The list of 210 Russians released by the U.S. Department of the Treasury contains the names of prominent Russians believed to have ties to Vladimir Putin and/or the Kremlin. In Russia, this list has come to be known as the "Kremlin Report." It is made up of Kremlin officials and oligarchs who the U.S. government believes may have been involved in election meddling in the United States. The list contains a number of names that share a notable thing in common: they are all prominent and active art collectors.
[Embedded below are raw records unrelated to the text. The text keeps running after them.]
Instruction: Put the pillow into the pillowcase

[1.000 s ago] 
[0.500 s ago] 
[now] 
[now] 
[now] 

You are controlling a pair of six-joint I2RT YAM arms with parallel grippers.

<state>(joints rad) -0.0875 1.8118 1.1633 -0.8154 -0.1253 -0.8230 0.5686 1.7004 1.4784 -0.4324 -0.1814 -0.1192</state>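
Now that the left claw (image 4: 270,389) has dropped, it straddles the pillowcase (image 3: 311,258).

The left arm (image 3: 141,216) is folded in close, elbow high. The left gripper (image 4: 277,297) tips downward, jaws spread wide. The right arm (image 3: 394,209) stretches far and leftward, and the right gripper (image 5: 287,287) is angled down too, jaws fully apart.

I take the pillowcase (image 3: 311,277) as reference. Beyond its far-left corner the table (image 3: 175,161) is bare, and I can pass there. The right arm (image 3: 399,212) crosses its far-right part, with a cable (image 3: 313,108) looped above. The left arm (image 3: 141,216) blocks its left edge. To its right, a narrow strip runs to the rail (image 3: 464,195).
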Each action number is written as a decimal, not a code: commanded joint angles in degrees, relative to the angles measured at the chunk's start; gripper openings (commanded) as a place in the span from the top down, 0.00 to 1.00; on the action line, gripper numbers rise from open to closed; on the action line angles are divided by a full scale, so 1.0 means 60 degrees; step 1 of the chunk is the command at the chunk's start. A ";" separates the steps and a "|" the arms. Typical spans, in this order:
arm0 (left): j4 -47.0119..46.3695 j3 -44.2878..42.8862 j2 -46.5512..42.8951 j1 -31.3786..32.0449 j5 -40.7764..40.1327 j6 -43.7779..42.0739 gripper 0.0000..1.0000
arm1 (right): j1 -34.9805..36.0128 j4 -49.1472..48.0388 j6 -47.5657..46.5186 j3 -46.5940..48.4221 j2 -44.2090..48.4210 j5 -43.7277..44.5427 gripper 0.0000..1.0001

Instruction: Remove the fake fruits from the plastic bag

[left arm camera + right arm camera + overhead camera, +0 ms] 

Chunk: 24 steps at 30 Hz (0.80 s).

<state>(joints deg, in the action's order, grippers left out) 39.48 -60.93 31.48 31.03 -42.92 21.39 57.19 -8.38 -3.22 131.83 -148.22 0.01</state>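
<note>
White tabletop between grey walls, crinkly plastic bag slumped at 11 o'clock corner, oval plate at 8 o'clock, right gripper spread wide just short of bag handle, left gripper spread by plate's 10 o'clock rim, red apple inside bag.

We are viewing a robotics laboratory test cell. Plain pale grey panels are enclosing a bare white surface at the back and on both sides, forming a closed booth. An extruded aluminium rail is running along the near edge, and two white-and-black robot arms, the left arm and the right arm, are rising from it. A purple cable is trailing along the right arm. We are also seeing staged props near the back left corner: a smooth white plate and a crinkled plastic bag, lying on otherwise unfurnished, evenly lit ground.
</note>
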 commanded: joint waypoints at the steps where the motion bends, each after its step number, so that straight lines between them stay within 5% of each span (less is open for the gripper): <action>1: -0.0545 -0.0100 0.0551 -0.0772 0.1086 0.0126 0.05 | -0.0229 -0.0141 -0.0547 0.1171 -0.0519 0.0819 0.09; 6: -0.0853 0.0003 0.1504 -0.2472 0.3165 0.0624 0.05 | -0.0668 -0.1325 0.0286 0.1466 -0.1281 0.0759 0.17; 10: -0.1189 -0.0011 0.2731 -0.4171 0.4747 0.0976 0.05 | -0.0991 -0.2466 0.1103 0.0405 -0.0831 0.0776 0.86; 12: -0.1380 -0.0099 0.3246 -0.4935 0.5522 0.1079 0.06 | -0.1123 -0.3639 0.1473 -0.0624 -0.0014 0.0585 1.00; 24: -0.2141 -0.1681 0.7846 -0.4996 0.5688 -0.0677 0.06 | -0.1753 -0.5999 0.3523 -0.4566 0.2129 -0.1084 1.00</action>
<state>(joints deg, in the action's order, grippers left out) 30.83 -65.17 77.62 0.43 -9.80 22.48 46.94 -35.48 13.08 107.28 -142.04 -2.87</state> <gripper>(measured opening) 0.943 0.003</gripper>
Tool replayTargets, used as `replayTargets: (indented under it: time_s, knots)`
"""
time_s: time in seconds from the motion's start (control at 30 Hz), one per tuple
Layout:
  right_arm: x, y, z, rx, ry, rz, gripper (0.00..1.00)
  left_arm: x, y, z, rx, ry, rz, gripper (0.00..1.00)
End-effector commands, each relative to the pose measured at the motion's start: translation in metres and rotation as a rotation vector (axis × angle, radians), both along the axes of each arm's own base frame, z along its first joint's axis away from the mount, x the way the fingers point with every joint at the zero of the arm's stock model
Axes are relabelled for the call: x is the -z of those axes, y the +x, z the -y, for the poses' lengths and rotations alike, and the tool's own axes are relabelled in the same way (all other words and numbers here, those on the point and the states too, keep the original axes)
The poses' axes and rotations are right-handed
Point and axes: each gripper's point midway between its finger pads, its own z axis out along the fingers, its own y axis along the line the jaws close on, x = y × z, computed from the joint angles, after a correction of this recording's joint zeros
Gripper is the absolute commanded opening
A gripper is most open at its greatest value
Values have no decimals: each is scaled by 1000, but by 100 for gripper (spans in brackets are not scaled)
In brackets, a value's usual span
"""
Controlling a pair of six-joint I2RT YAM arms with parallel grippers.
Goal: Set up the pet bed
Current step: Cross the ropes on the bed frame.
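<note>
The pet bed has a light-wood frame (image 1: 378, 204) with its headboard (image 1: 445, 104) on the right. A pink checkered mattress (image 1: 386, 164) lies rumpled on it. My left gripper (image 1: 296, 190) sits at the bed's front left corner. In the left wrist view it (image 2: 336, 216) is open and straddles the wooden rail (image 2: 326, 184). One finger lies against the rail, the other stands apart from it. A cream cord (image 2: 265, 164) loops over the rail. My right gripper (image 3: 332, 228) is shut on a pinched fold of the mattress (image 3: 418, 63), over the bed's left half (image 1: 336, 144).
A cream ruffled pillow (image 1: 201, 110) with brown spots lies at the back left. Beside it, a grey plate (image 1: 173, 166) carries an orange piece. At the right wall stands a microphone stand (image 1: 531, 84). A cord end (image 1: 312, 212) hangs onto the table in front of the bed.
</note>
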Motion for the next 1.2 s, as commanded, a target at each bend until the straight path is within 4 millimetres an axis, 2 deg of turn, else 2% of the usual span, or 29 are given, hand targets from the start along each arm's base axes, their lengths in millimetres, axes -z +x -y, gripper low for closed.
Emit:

Among the names of Russian art collectors on the "Kremlin Report," are Roman Abramovich, who has been a long time supporter of his ex-girlfriend Dasha Zhukova's Garage Center for Contemporary Culture, Dmitry Rybolovlev, who owned Leonardo DaVinci's "Salvator Mundi" before it sold for $450 million in 2017, and Viktor Vekselberg who bought the Faberge egg collection of Malcolm Forbes and then established a museum for the works. Also on the list are Vladimir Potanin, who is a big player in Russia's museum world, Boris Mints, who founded the Museum of Russian Impressionism; and Pytor Aven, Alexei Ananyev, and Vycheslav Kantor—who are all avid art collectors and museum patrons.
Top officials in Putin's administration also made the list including Leo Tolstoy's great-grandson Vladimir Tolstoy, a culture adviser; and Vladimir Medinsky, the culture minister. The entire Cabinet of Ministers made the list.
At a meeting last week with his campaign officials, Putin praised Mikhail Piotrovsky for opening a satellite location of his State Hermitage Museum in the fast eastern city of Vladivostok. One of Putin's campaign officials is Irina Viner-Usmanova, a coach for the Russian national rhythmic gymnastics team whose husband Alisher Usmanov is on the infamous list. After the previously scheduled meeting, Viner-Usamanova gave a statement in which she mentioned that her husband has given $2 billion to charity over the past few years, and not just to Russian causes. Alisher Usmanov also provided the financial means for the restoration of the infamous clipper ship Cutty Sark in London. Usmanov also funded the restoration of the hall of the Horatii and Curiatii in Italy.
Viner-Usmanova was quite incensed at her husband's inclusion on the list. She described him as a self-made man who "never took a single ruble from the state." Usmanov is apparently undergoing a medical treatment in Germany.